• **THE TASK**
Search the records below for the word "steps". Pull out each line that has it.

== Segment start ==

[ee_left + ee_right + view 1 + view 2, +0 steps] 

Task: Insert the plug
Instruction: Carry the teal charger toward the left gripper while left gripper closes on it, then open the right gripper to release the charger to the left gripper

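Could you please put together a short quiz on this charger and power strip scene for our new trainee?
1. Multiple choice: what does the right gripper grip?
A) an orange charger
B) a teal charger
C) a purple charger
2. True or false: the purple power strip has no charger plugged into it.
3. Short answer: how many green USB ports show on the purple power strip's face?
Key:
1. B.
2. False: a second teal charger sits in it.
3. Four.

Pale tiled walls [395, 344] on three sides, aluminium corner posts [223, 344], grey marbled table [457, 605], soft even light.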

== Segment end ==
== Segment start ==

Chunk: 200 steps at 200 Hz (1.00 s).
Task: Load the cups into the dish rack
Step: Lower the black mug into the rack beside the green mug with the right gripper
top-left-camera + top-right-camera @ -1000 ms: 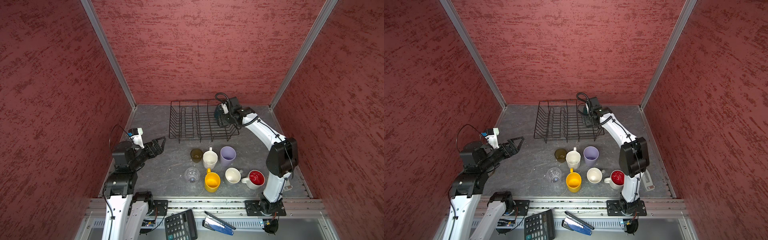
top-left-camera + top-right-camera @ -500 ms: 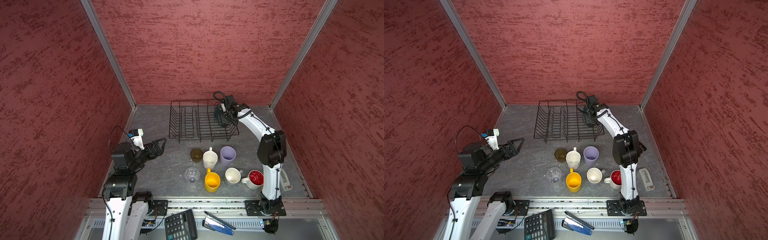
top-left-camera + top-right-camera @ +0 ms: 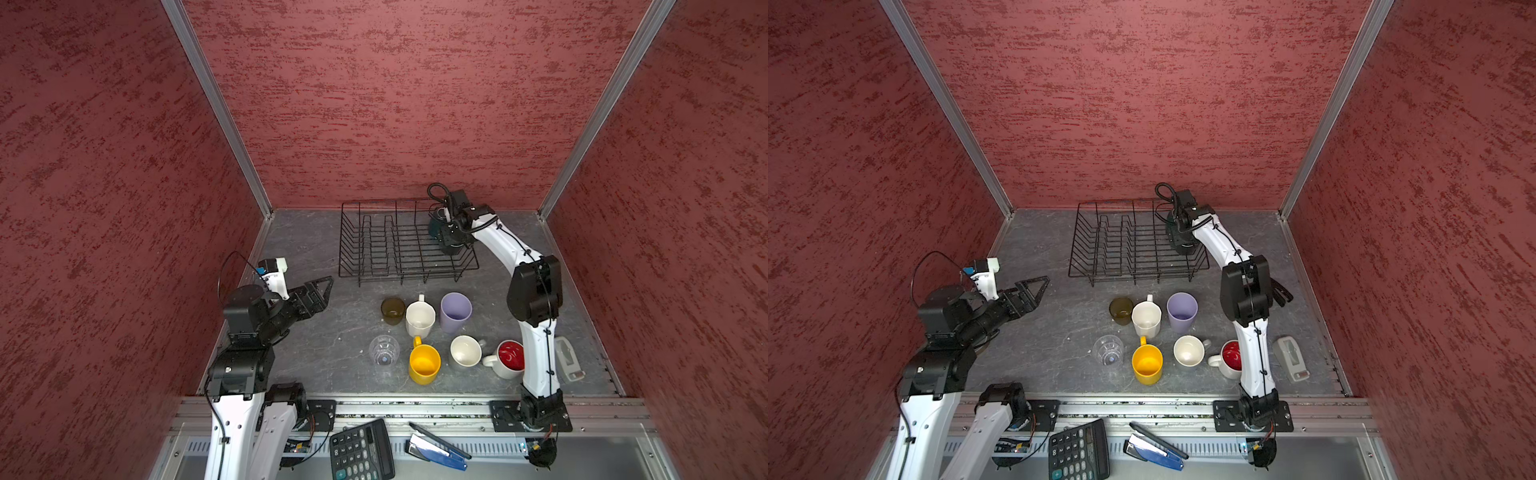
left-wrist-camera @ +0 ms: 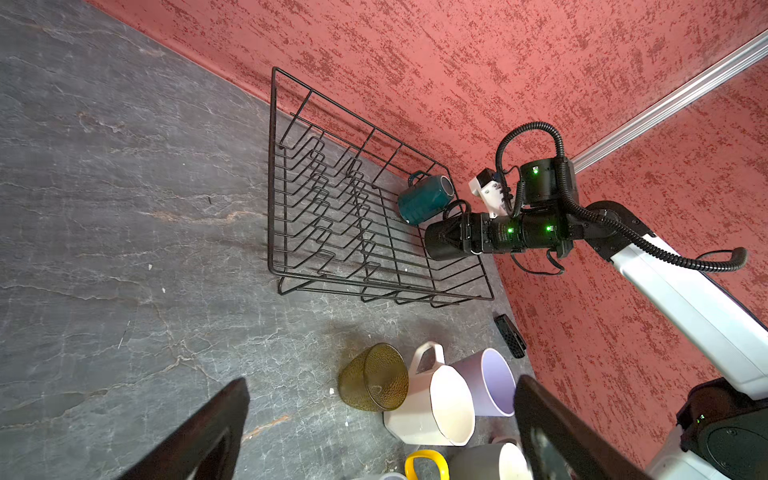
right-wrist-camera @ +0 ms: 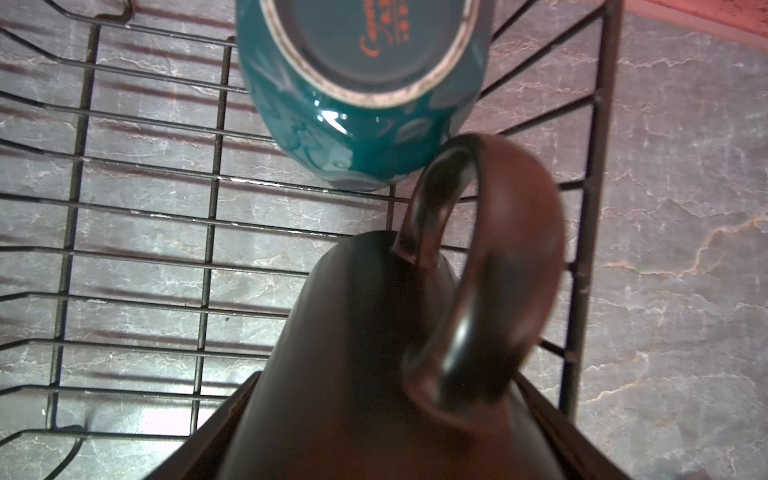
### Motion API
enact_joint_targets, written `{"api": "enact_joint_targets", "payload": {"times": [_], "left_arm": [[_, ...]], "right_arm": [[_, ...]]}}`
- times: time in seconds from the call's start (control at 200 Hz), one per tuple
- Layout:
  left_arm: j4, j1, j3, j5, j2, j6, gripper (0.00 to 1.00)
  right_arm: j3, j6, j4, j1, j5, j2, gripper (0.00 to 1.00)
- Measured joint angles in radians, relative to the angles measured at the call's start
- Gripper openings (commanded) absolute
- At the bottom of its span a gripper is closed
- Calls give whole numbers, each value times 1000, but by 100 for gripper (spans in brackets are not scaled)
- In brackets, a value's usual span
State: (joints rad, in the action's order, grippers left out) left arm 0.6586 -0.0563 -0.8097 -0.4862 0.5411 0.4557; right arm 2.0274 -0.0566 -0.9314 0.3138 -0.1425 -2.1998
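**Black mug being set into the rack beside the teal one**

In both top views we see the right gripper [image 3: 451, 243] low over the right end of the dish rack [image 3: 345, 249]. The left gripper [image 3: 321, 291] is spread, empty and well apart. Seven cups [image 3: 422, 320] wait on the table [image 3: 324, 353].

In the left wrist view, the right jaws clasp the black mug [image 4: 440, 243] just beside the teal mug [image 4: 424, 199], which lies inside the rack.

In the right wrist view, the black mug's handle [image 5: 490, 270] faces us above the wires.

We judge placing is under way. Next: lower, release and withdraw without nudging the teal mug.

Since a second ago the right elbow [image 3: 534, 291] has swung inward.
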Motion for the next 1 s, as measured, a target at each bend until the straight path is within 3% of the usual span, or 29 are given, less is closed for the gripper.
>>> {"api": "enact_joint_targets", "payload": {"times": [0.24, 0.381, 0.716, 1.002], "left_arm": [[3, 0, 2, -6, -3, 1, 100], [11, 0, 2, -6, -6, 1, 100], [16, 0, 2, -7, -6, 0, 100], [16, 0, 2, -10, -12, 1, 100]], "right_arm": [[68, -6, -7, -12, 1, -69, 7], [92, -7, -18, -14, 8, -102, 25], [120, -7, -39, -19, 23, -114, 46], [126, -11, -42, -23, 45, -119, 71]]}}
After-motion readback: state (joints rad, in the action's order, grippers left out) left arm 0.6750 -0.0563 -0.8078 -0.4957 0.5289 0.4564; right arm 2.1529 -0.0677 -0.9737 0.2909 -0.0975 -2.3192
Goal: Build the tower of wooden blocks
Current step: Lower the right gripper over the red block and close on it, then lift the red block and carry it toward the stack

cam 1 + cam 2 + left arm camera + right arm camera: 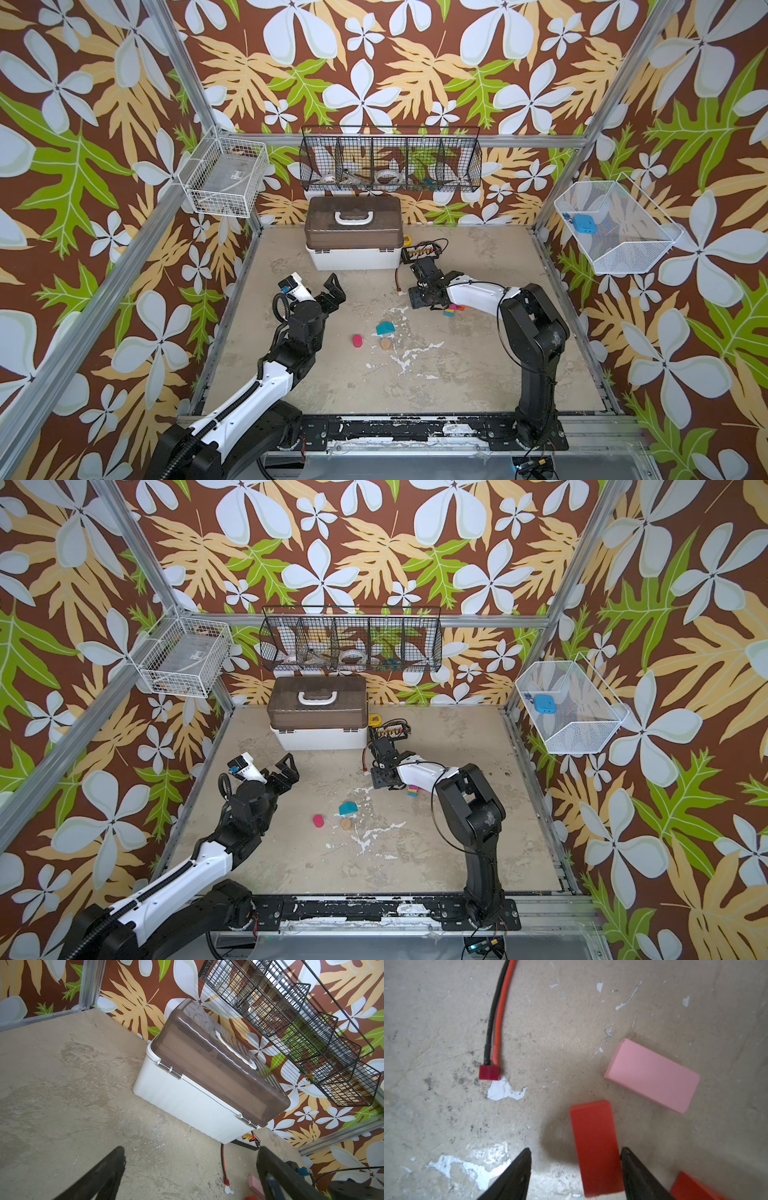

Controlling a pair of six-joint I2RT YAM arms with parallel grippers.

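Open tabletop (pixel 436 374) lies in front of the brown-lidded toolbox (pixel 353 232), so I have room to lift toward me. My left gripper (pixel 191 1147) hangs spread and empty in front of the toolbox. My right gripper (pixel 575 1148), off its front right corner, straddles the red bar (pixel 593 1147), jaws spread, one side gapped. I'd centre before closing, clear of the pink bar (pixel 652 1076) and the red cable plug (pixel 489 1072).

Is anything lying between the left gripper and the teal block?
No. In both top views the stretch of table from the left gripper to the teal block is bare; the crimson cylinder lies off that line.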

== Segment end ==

• **OUTPUT FOR THIS TASK**
[ee_left + ee_right + view 1 + view 2, +0 steps] 
Chunk: 200 steps at 200 Hz (1.00 s).

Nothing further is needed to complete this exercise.